[Math] Proofs of theorems that proved more or deeper results than what was first supposed or stated as the corresponding theorem

alternative-proofho.history-overviewmathematical-philosophyreference-requestsoft-question

Recently, I figured out that a colleague of mine has had published during recent years a proof of a theorem in which he was actually proving a deeper result which we both thought to be still open. After a closer look at his proof I found that, taking a bit more care and putting some additional emphasis in certain parts of his previous proof, he was actually proving the other still-thought-to-be-open problem: the construction was absolutely the same and therefore the proof of the previously published theorem was certainly a better argument than we first thought. I am curious now about this phenomenon happening more often. Do you know some other recent (let's say from 1700 to the current day) examples of this phenomenon of proofs being stronger than initially stated or proving more than thought at first?

Best Answer

The example given by Wojowu in the comments seems worth posting as an answer.
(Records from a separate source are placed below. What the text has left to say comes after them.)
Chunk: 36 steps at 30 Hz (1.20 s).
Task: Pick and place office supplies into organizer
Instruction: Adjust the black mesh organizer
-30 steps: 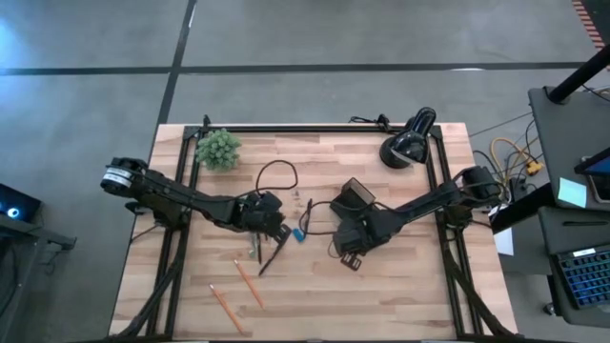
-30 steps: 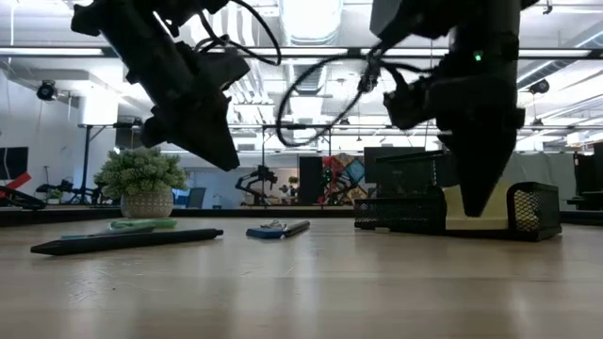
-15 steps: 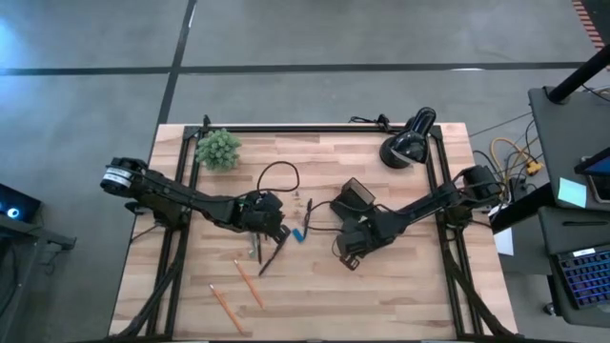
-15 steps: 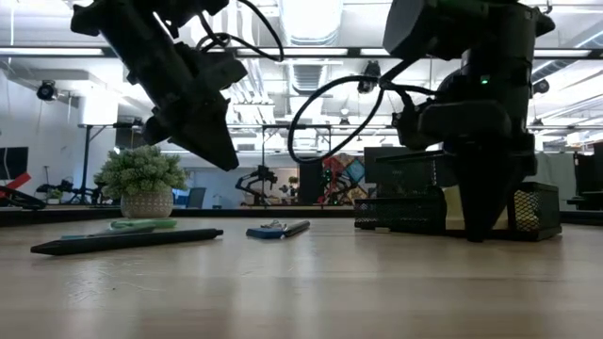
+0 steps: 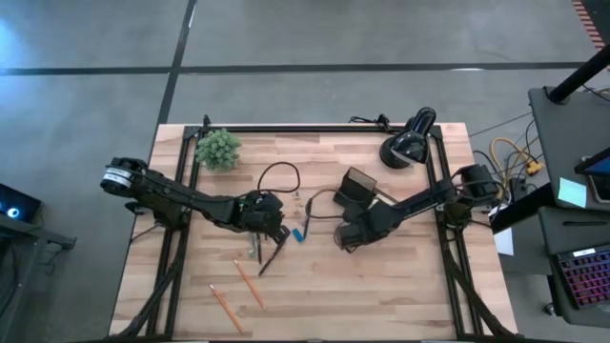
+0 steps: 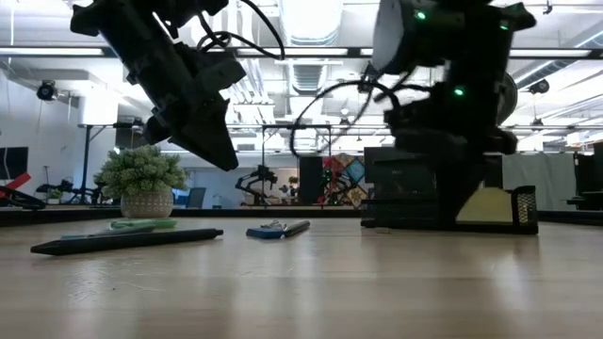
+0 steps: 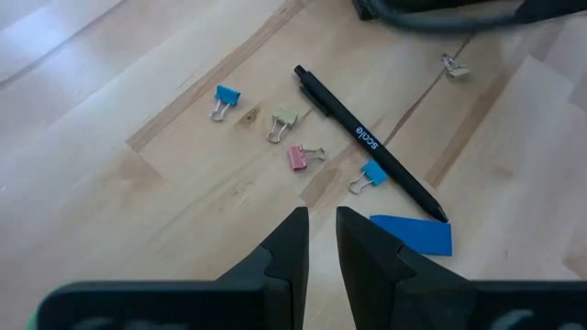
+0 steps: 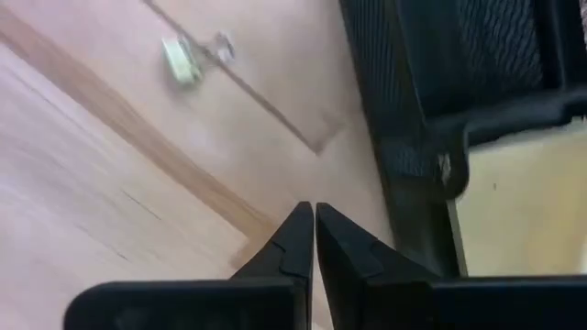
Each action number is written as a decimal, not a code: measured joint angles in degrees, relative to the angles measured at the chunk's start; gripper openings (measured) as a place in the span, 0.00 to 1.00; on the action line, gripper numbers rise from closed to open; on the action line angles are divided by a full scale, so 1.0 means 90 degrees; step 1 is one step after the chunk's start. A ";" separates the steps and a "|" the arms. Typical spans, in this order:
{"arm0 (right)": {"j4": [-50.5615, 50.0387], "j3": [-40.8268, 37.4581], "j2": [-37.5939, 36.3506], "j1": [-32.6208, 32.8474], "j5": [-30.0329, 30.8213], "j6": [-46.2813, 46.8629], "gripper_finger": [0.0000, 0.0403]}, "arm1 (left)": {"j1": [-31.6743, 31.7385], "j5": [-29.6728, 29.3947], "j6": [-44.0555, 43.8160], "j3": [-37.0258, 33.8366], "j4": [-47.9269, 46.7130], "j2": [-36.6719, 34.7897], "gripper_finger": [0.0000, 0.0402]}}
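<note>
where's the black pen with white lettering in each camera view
High view: the black pen lies mid-table, between the two grippers.
Low view: it lies on the table at centre, left of the organizer.
Left wrist view: in full, running diagonally.
Right wrist view: not in it.
Shared landmark: the blue piece touching its tip.

Organizer running off the right wrist picture's edge, its compartments' contents not showing, right arm blocking part of organizer in low view, binder clips reading as specks from above
</note>
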 joint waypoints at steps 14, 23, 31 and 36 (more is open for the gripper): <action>-0.0566 0.2001 -0.0290 0.0072 0.0940 -0.0295 0.02 | 0.0000 0.0959 0.0338 0.0154 0.0428 -0.0054 0.11; -0.0344 0.2678 -0.0319 -0.0201 0.0955 -0.1500 0.02 | 0.0017 0.1241 0.1029 0.0651 0.0841 -0.0678 0.11; -0.0267 0.2522 -0.0319 -0.0406 0.0940 -0.1428 0.02 | -0.0031 0.1187 0.0440 0.0567 0.0392 -0.1280 0.11; -0.0297 0.2520 -0.0319 -0.0402 0.0705 -0.1491 0.02 | -0.0085 0.1034 0.0440 0.0564 0.0265 -0.1384 0.11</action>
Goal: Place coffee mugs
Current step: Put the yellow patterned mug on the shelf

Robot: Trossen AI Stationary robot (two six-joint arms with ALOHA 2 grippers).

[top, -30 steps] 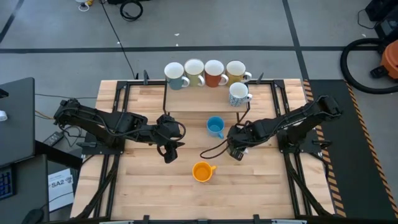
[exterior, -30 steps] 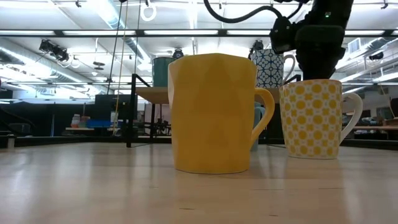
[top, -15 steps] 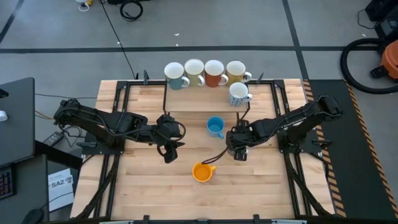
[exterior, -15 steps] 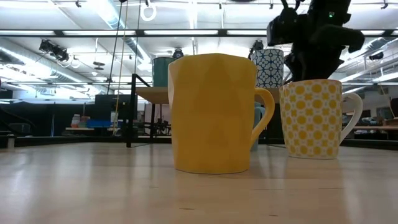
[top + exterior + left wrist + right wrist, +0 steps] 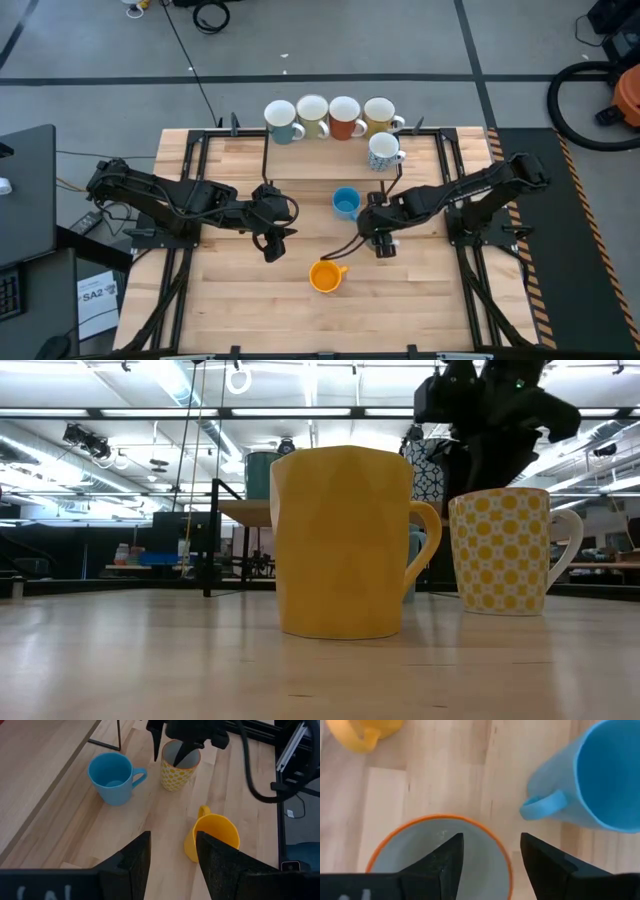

In the NOVA special The Proof, Ken Ribet says the following.

I saw Barry Mazur on the campus, and I said, "Let's go for a cup of coffee." And we sat down for cappuccinos at this cafe, and I looked at Barry and I said, "You know, I'm trying to generalize what I've done so that we can prove the full strength of Serre's epsilon conjecture." And Barry looked at me and said, "But you've done it already. All you have to do is add on some extra $\Gamma_0(M)$ structure and run through your argument, and it still works, and that gives everything you need." And this had never occurred to me, as simple as it sounds. I looked at Barry, I looked at my cappuccino, I looked back at Barry, and I said, "My God. You're absolutely right."

He also talks about this story in this Numberphile video.